▶ Task objective:
Every line of the material that mentions the word "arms" should be copied out.

-- Opening Marker --

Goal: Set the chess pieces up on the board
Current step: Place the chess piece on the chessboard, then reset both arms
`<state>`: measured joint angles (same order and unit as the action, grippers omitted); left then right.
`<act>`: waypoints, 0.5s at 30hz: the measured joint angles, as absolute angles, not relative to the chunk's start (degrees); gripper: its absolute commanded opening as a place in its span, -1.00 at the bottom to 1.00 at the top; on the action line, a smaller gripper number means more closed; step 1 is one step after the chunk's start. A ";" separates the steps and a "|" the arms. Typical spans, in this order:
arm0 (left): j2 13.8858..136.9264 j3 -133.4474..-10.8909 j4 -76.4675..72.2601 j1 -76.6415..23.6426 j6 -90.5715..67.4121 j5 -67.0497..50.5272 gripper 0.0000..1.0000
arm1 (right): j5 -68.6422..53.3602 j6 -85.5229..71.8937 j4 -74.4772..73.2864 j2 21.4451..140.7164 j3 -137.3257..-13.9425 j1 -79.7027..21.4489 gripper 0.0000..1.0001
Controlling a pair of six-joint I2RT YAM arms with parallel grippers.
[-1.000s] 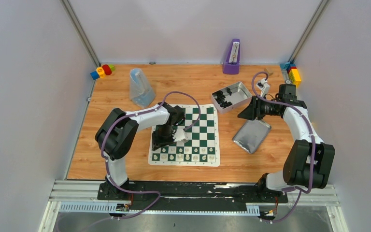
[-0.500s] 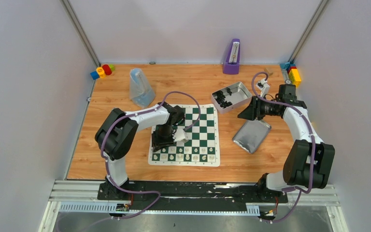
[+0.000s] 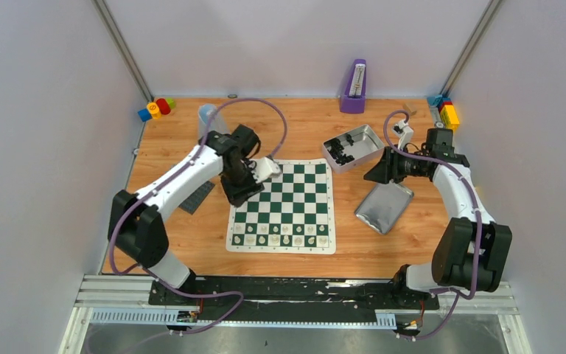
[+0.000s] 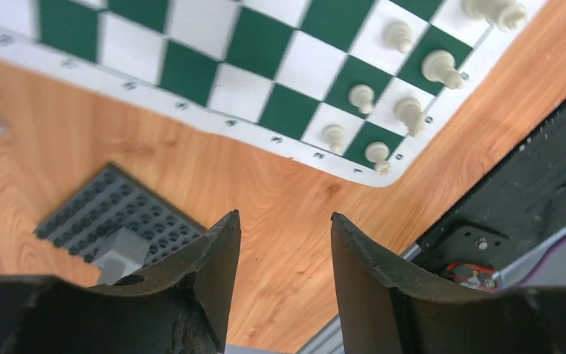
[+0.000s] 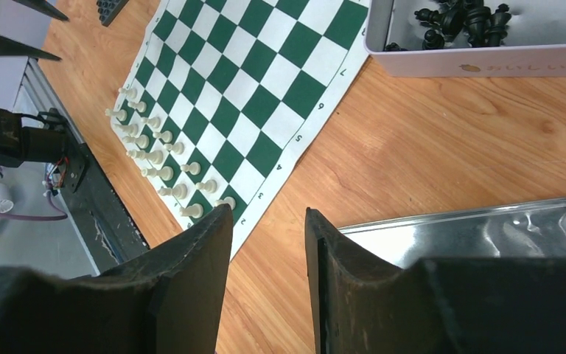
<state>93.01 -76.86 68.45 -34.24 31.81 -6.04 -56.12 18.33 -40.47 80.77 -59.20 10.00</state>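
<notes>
The left gripper has lifted off the near-left part of the board and swung out to the board's 10 o'clock corner. Its fingers are spread with nothing between them. The wrist view shows only bare wood and the grey studded plate under them. That plate, now uncovered, lies just beside the board's 9 o'clock edge. The right gripper has not moved. It hangs at 3 o'clock between the two metal containers, its fingers slightly parted and holding nothing.

The white chess pieces stand in two rows along the board's 6 o'clock edge, and the rest of the squares are bare. The empty left gripper drawing away suggests it has just set a piece down. The white side looks close to finished, though the rows are too small to count with certainty.

The open tin, just off the board's 1 o'clock corner, holds a heap of black pieces gathered at one end. Its shallow lid lies shiny and empty at 3 o'clock. The far rows probably still have to be filled from the tin.
</notes>
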 measured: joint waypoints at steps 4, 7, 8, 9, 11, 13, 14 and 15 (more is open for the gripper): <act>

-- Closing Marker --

▶ Task solution:
Current step: Place the chess piece on the chessboard, then reset both arms
`<act>`: waypoints, 0.5s at 30hz: the measured joint angles, as absolute angles, not relative to the chunk's start (degrees); gripper: its absolute commanded opening as a place in its span, -1.00 at the bottom to 1.00 at the top; on the action line, a smaller gripper number means more closed; step 1 is one step after the chunk's start. A ";" separates the steps and a "|" the arms. Typical spans, in this order:
Controlling a pair of six-joint I2RT YAM arms with parallel grippers.

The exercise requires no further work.